Erik Paulsen is my representative to the US Congress. This is his first term. He replaced a very centrist Republican (Jim Ramstad) who retired honorably. I worked for the Democratic Party (DFL, we call it in Minnesota) candidate, Ash Madia during that election. Ash was a good candidate but he was inexperienced (which may or may not have been a factor) not quite waspy enough for this very waspy district (which may or may not have been a factor), and although his politics matched those of the district's constituents quite well (at least as well as the long-lasting Jim Ramstad's politics did) he was probably viewed as too liberal and people chose the "centrist" candidate Erik Paulsen.

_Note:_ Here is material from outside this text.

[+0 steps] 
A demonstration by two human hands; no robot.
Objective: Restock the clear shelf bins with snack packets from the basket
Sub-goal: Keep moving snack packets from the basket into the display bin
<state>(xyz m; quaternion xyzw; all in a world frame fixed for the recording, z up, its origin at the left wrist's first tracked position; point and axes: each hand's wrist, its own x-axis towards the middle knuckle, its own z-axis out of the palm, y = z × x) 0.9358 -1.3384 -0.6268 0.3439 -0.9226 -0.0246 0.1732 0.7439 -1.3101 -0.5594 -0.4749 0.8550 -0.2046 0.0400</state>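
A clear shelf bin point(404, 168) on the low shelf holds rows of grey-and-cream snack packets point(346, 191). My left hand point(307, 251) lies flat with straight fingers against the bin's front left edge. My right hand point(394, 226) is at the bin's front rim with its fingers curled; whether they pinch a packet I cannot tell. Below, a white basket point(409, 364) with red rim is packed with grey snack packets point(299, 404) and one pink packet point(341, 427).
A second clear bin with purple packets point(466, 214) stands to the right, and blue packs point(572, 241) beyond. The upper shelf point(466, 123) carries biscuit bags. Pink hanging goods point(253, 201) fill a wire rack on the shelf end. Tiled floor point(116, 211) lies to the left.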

But people are not always smart about these things (sorry, people, but I gotta be honest about that). Erik Paulsen was actually one of the more conservative members of the State Republican delegation in the Minnesota State House, far to the right of the average 3rd district voter, but when he ran for congress, he disguised himself as a centrist and promised, more or less, to be a Ramstad Republican. But he's not.
Paulsen opposed the "public option," claiming that this would be a government takeover of health care. In fact, he claims that the current bill (which does not have public option) is a government takeover anyway. I think Representative Paulsen may not know what the word "option" means. Or "Takeover." Paulsen voted against the recently debated American Clean Energy and Security Act of 2009. He appears to be a global warming denialist. Paulsen voted against the 2009 Wall Street Reform act designed to protect consumers. He appears to be against regular people.
He is anti-choice and anti-gay, based on his prior record in Minnesota.
So before he ran in the liberal-for-a-Republican district he was as right-leaning as any member of the Minnesota congressional delegation. Then he got liberal-ish. Then he got to Washington. So, where does he stand now?
According to him, he is not like that one particular other member of Congress from Minnesota, the infamous Michele "Investigate My Enemies" Bachmann. Paulsen explicitly separates himself from Bachmann by running an essay by Derek Wallbank on his web site that includes this:
Contrast [Paulsen's position on various issues] ... with his neighbor to the north, Michele Bachmann. She has become a regular on Fox News and Sean Hannity's radio show, emerged as a darling of the Tea Party right and is now called upon by conservatives across the nation to headline their rallies and fundraisers. Several in the Republican caucus are trying to copy her model for a stratospheric rise in the conservative esteem, but seemingly not Paulsen.
So Paulsen is maintaining his distance from Bachmann, as a continuation of the "I'm not too right wing for Plymouth (one of our centrist suburbs)" persona. But is it true? Is Paulsen different from Bachmann?
Well, it turns out that he isn't except in one area. Paulsen is a bit more liberal on water conservation issues than Bachmann. Otherwise, he seems to be pretty much a Bachmann clone.
So far this year, the house has voted just under 300 times. Of those, Bachmann and Paulsen both voted (i.e, neither was marked as "not voting" which we presume is absent from the House) a total of 282 times. Of those, they voted the same way 271 times. Michele Bachmann and Erik Paulsen voted the same way, according to this year's voting record, over 96% of the time.
How were they different?
Paulsen favored recognizing the significant accomplishments of AmeriCorps, and supporting the goals and ideals of National Train Day. Bachmann voted against these things. Paulsen was in favor of reauthorizing the Federal Water Pollution Control Act's Estuary Program, and two or three other water-related conservation bills. Apparently Michele Bachmann does not like natural water or trains.
They both voted against the Home Star Retrofit Rebate Program (aka "cash for caulkers") and for Mother's day. They both voted for National Assistant Principals Week (those are usually the disciplinarians, right?) and against disaster relief and summer jobs. Generally, they voted against Obama, against regular people, against home owners, and in favor of selected ideals and corporate interests.
In virtual lockstep.
If you are a voter in the Third District who voted for Paulsen, you may already know about this. If you're a Third Districter who voted for Ash Madia (and good for you if you did) then you really, really want to know about this. Either way, you may want to explore other options this year, because it appears that Representative Paulsen, aka "Son of Bachmann," is running for re-election.